Abbreviations: CI, confidence interval; NLR, neutrophil-to-lymphocyte ratio; NA, not achieved; HR, Hazard ratio.

Figure 2.

Figure 2

Survival curves (A) Total cohort; (B) Neutrophil-to-lymphocyte ratio (NLR) high versus low (p=0.02); (C) Peritoneal metastasis (Peritoneal mets) yes versus no (p=0.07); (D) Lung metastasis (Lung mets) yes vs no (p=0.09).

Patients treated with sorafenib in the first line had a median survival of 38.1 months (95% CI: 17.9-not reached), and patients treated with capecitabine had a median OS of 29.6 months (4-not reached). Patients who received IFN plus capecitabine at some time point, including three in the first line and nine in the second line, had a median OS of 38.4 months (95% CI: 19.8–58.7). Two patients presented hyperammonemic encephalopathy late during the treatment course. Due to the restricted sample size and retrospective nature, no inferential comparisons between regimens were performed, and survival times are only illustrative.

Radiomics

The radiomic analysis included 15 patients, while 8 were excluded due to a lack of available baseline contrast-enhanced computed tomography scans or a lack of measurable primary liver lesions. Seven patients were treated with initial systemic treatment and underwent baseline scans before starting systemic treatment. Eight patients underwent surgical resection before systemic treatment. For these patients, the scans performed before resection were analyzed. Survival was calculated from the start of systemic treatment. Radiomic features extracted from the arterial phase identified three distinct clusters (1a, 2a, and 3a) with median OS of 23.2 months (95% CI: 4.4–34.3) for cluster 1a (n=7), 28.2 months (27.1-NR) for cluster 2a (n=3) and 41.4 months (9.1-NR) for cluster 3a. Cluster 3a had superior OS compared to cluster 1a, with a log rank p-value of 0.048.

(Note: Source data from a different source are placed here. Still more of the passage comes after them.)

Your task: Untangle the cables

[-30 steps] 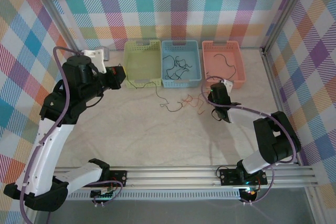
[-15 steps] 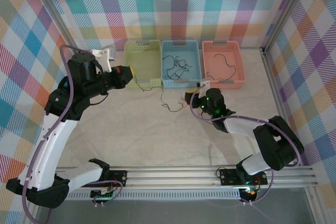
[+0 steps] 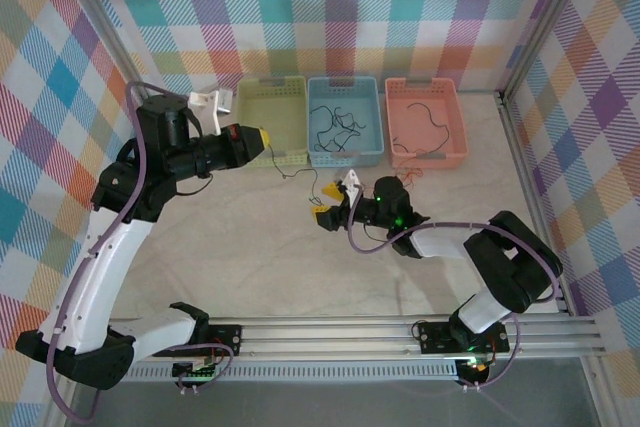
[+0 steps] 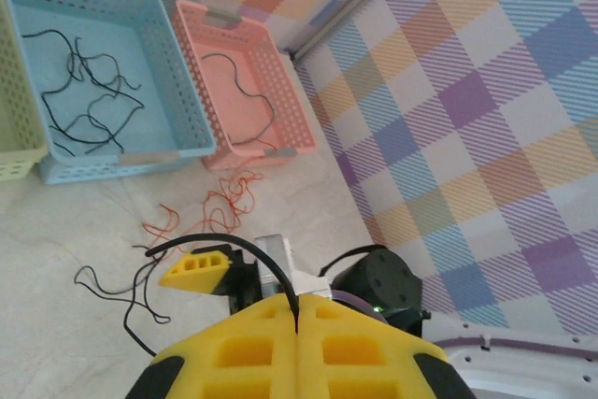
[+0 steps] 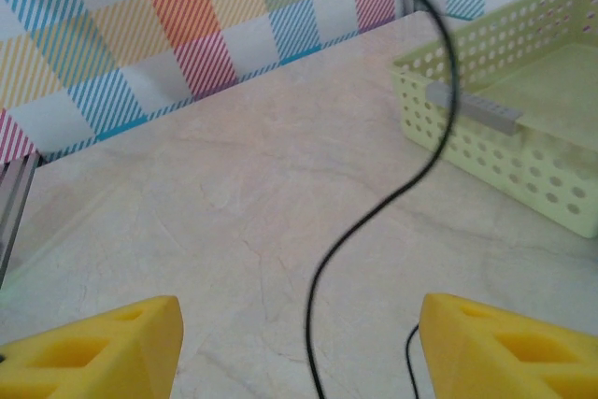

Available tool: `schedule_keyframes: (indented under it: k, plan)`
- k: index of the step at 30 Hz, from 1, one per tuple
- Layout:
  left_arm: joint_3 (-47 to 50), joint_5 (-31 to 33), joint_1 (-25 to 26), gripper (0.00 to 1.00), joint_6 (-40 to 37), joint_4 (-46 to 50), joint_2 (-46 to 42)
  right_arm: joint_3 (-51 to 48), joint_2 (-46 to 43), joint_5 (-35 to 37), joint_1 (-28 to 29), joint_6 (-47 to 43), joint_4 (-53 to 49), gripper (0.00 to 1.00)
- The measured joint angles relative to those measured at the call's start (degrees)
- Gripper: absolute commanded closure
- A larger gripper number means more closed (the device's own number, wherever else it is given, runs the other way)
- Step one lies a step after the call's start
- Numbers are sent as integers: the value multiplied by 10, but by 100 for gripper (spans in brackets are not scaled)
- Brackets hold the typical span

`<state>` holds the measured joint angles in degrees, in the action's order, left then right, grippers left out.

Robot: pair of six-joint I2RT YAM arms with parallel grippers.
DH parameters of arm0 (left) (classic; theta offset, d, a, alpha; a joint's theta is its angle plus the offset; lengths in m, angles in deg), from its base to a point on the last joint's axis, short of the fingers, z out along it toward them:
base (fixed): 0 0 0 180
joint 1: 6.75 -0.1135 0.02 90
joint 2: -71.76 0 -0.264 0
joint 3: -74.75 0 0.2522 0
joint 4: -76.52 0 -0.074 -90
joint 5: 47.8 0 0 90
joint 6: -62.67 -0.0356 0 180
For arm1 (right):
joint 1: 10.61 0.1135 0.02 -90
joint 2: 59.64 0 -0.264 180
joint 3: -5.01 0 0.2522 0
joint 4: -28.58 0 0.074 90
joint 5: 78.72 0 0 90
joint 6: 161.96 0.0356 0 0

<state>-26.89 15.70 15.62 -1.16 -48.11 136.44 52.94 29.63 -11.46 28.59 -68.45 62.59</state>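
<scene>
1. A pale marbled table (image 3: pixel 250 257) stands inside plaid walls (image 3: pixel 400 7). At upper centre a green basket (image 3: pixel 285 112), a blue basket (image 3: pixel 345 157) and a pink basket (image 3: pixel 425 87) sit side by side.
2. Black cables (image 3: pixel 335 125) lie in the blue basket and one lies in the pink. Red cables (image 4: pixel 224 198) lie on the table before the pink basket.
3. The left arm reaches in from the left, with the left gripper (image 3: pixel 255 137) over the green basket's front. Its fingers are pressed together on a black cable (image 4: pixel 224 236).
4. The right arm lies low at centre. The right gripper (image 5: pixel 299 352) points left with its fingers wide apart, and the black cable passes between them.
</scene>
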Motion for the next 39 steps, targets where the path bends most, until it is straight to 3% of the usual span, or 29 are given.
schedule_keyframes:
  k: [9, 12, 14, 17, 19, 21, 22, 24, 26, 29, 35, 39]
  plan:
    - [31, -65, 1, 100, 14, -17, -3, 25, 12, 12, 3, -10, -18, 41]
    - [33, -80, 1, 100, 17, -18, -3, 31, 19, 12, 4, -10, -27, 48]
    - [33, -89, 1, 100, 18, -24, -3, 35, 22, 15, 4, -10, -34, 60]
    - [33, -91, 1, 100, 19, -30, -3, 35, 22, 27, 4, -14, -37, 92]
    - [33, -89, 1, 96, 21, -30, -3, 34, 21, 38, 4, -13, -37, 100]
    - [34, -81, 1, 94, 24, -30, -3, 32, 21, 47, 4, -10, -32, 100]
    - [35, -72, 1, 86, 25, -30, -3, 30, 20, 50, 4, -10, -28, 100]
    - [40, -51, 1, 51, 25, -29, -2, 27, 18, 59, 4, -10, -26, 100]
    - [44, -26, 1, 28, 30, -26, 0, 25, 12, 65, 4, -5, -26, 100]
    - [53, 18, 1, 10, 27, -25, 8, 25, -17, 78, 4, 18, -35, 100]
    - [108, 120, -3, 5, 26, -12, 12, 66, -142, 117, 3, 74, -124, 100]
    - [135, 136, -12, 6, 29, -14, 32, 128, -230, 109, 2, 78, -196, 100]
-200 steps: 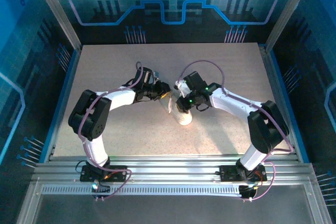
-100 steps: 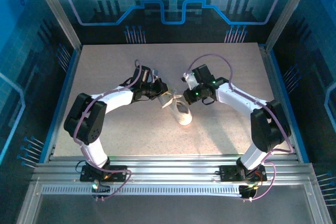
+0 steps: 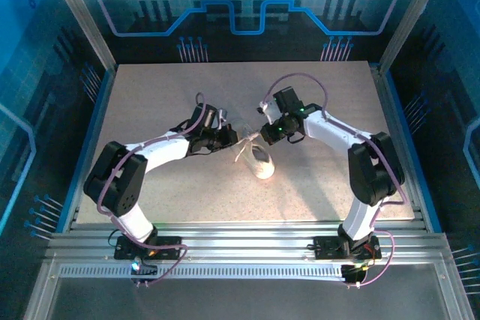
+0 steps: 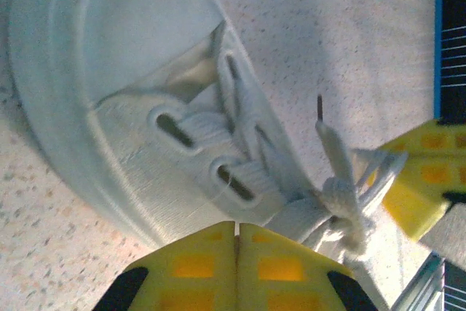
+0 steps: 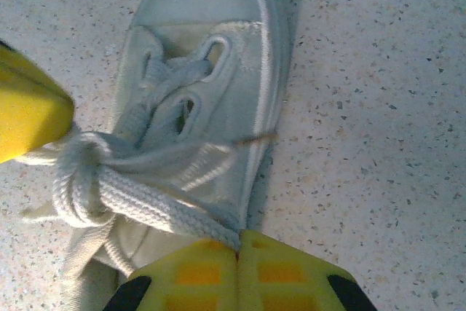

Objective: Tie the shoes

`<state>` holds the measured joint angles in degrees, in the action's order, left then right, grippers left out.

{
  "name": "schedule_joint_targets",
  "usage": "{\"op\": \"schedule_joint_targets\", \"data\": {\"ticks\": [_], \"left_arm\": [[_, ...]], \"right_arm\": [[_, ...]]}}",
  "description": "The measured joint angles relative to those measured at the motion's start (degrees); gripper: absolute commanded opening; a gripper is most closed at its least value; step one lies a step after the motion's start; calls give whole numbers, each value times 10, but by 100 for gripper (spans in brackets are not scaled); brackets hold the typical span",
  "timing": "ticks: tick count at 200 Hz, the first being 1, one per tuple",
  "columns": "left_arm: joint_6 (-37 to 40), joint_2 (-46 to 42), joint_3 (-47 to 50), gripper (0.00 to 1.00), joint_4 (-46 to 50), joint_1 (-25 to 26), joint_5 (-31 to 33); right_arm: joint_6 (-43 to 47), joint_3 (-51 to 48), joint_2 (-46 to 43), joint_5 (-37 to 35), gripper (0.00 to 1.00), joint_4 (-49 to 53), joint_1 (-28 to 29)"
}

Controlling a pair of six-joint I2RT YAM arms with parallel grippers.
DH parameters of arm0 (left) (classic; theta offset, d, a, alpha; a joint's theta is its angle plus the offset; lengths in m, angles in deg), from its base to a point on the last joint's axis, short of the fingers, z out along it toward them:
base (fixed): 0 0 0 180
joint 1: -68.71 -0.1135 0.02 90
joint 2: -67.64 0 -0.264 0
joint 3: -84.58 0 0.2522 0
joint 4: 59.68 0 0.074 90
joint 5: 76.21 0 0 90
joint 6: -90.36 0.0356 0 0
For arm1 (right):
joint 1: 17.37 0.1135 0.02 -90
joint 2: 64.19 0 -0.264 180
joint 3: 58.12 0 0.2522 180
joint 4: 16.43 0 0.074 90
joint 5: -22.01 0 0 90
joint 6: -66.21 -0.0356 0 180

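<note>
Sneaker (image 3: 262, 162) lies sole-down on the table (image 3: 165, 95), roughly at the centre and between the two arms. Its toe points toward the near edge and its laced end toward the far side. Both tools meet over that laced end. The left gripper (image 3: 229, 139) is just beside the shoe on its left, the right gripper (image 3: 264, 133) just beside it on its right, and the laces (image 5: 156, 213) are strung across the short gap between them. In the left wrist view the left gripper's yellow fingers (image 4: 196, 267) are pressed together with no gap at the seam. A flat strand runs from the knot (image 5: 76, 172) into their tips, so this gripper pinches lace. The shoe's side and eyelets sit directly ahead of the tips, touching or nearly so. In the right wrist view the right gripper's fingers (image 5: 284, 274) are likewise pressed together. A thick doubled strand leads from the knot straight into the seam, so lace is pinched here too. The knot sits bunched above the tongue at the top eyelets, close to the left gripper's finger. A loose lace end with a dark aglet sticks out beside it. The toe cap lies farthest from both tools.
</note>
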<state>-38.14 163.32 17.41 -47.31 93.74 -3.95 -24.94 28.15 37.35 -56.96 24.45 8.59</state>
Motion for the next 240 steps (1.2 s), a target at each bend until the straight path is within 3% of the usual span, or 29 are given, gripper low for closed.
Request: {"op": "schedule_joint_targets", "data": {"ticks": [79, 168, 186, 199, 211, 240], "left_arm": [[2, -24, 75, 0, -32, 3, 14], [14, -24, 77, 0, -39, 4, 20], [16, -24, 77, 0, -39, 5, 21], [17, -24, 77, 18, -38, 5, 21], [28, -25, 74, 30, -29, 5, 21], [47, -38, 56, 40, -2, 6, 26]], "right_arm": [[10, 11, 36, 10, 0, 13, -17], [10, -9, 39, 48, 0, -9, -31], [2, -24, 39, 71, 20, -19, -38], [-5, -32, 38, 82, 32, -25, -43], [-12, -46, 34, 95, 37, -37, -51], [-46, -92, -10, 137, 40, -53, -99]]}}
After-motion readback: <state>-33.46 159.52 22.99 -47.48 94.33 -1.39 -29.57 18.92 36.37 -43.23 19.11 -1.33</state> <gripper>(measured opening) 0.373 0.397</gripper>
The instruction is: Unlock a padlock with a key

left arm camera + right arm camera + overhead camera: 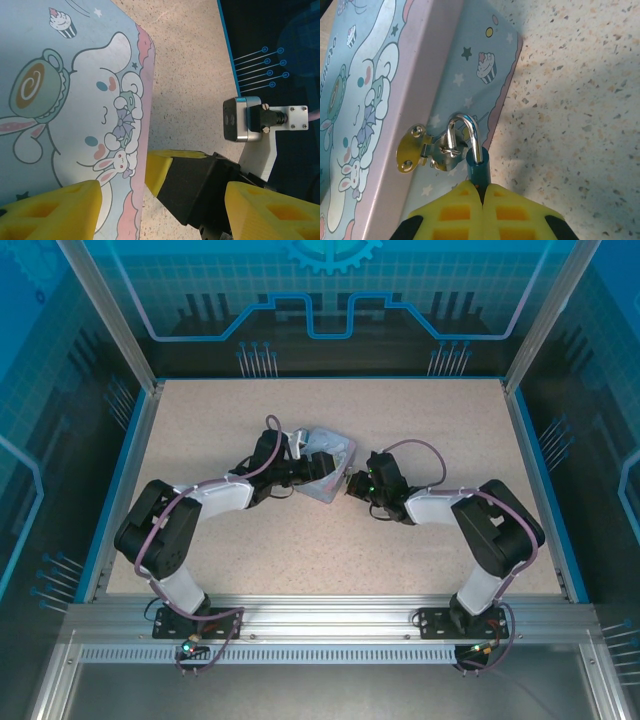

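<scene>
The right pincer (482,197) was closed tight at the lower end of the padlock (477,170), which hung on the front wall of the tin (380,100) with its shackle (470,130) through the brassy hasp (415,150); whether the key sat between the fingers (455,212) I could not tell. The left pincer (157,192) stood wide, one finger over the tin's printed lid. The padlock looked tiny, light, stiff and smooth, free to swing on the hasp, so I judged its short teal body the place to hold it, not the thin silvery shackle.
</scene>
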`<control>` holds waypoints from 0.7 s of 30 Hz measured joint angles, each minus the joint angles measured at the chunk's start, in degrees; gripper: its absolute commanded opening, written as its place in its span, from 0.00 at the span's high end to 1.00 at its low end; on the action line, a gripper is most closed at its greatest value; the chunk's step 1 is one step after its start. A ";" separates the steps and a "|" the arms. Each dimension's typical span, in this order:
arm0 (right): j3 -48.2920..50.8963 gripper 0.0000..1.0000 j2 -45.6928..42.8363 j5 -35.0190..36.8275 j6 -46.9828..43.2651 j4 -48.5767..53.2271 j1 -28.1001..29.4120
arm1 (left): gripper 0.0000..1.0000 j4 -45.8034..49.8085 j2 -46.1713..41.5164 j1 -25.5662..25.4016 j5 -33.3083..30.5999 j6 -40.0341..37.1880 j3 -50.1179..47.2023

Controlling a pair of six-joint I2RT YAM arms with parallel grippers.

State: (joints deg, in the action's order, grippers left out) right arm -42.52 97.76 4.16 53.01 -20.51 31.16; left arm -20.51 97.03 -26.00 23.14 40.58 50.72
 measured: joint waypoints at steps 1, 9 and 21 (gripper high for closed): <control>0.00 1.00 0.00 0.11 -0.46 -0.07 -0.11 | 0.32 0.00 -0.02 -0.02 0.00 0.00 0.00; -0.07 1.00 0.00 2.45 -4.00 -1.01 -2.60 | 0.30 -0.20 -0.02 -0.17 0.04 0.00 0.00; -0.24 1.00 -7.15 2.40 -10.75 6.32 -4.72 | 0.29 1.40 -0.20 4.61 1.86 -1.14 0.33</control>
State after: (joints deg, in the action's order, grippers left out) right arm -42.76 90.61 6.57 42.26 -14.20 26.44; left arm -19.11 96.84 -21.39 24.99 39.44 51.05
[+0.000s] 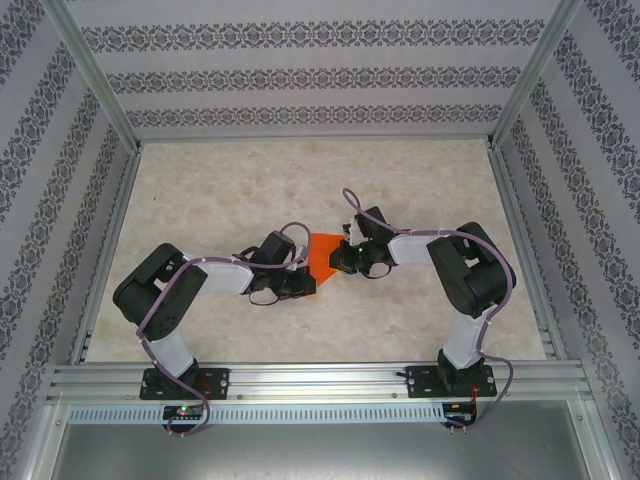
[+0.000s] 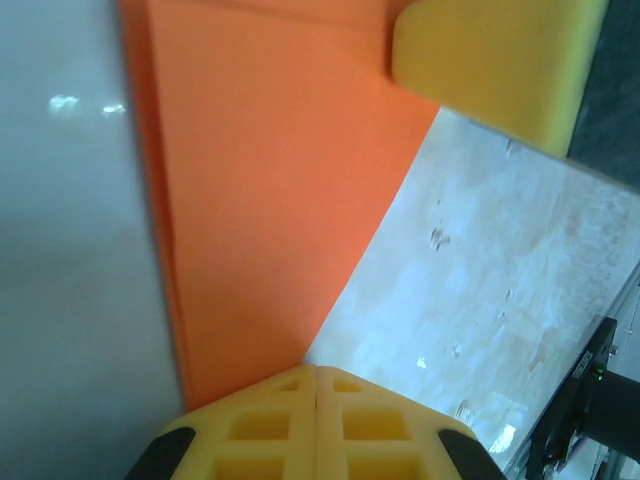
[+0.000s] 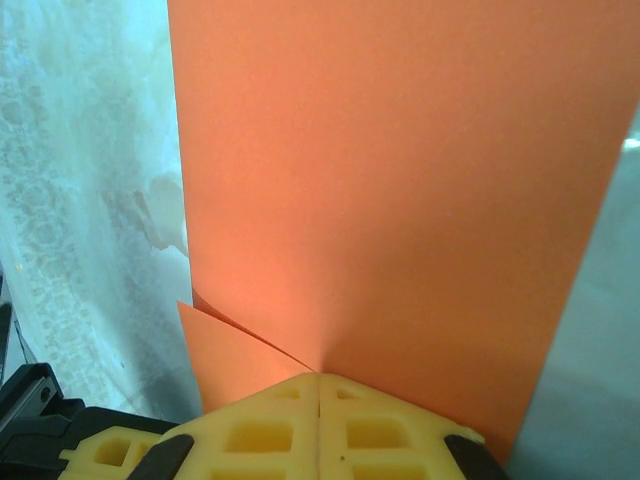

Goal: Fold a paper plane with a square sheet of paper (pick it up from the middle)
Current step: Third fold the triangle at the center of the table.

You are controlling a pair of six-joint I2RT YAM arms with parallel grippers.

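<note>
Down at the near edge my two arms sit bolted to the metal rail (image 1: 320,378), elbows out, wrists turned in toward each other. My left gripper (image 2: 316,385) is clamped hard, its yellow fingers (image 2: 260,430) pressed together on one corner of the orange sheet of paper (image 2: 270,200), which fans away from the pinch. My right gripper (image 3: 318,388) is clenched just as tight on the same sheet from the other side, and beside that pinch a second layer (image 3: 225,360) of orange pokes out, so the paper is folded over on itself there. From above, the sheet is a small orange wedge held between the two grippers, about midway across the pale marbled table (image 1: 250,190). I cannot tell whether it touches the tabletop. Farther off, the patterned walls (image 1: 320,75) close in the back.
</note>
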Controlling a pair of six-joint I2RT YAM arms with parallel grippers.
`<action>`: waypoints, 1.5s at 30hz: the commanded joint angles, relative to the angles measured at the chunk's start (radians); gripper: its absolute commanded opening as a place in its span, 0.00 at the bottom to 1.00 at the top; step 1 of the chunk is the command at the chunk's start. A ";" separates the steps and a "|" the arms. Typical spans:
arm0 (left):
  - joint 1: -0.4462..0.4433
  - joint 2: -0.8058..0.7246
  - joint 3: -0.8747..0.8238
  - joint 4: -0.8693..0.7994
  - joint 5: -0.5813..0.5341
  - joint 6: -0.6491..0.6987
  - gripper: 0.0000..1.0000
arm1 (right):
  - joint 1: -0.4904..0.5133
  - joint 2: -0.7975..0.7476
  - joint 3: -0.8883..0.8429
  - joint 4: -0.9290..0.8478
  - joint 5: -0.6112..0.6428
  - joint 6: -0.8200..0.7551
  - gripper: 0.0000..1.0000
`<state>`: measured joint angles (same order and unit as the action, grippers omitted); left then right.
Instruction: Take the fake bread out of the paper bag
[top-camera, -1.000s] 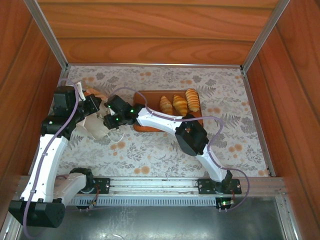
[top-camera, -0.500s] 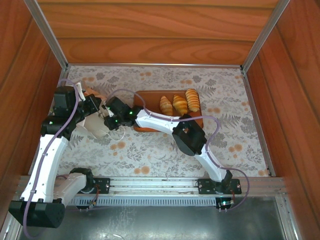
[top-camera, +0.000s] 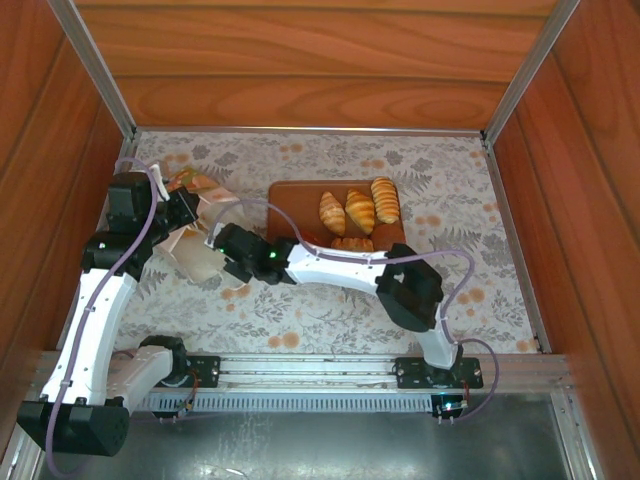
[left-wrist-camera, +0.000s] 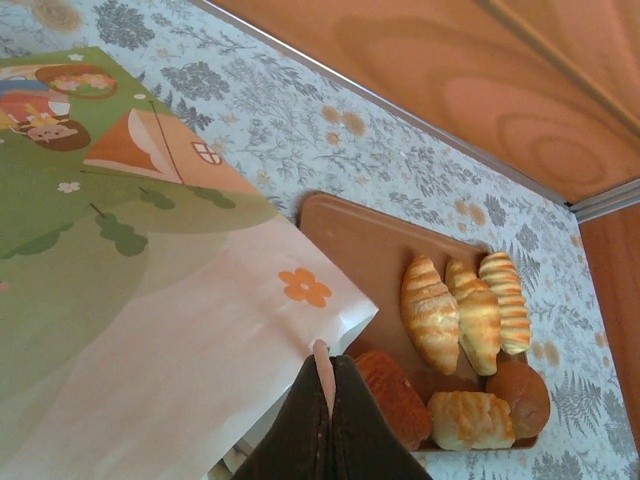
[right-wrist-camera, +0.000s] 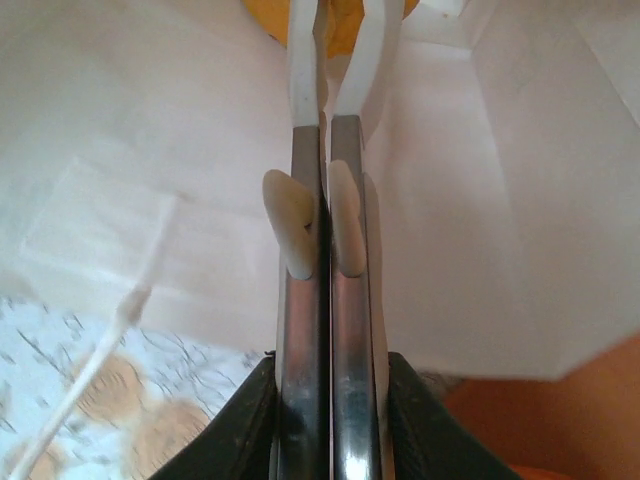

Radiomic features extracted from the portal phase were unable to yield clusters with statistically different survival outcomes. Radiomic features from delta radiomics (arterial – portal phases) identified four clusters (1d, 2d, 3d, and 4d) with median OS of 16.4 months (95% CI: 4.4–34.3) for cluster 1d (n=4), 27.1 months (95% CI: 23.2–28.2) for cluster 2d (n=3), 23.5 months (95% CI: 22.6-NR) for cluster 3d (n=3), and 40.0 months (95% CI: 9.8-NR) for cluster 4d (n=5).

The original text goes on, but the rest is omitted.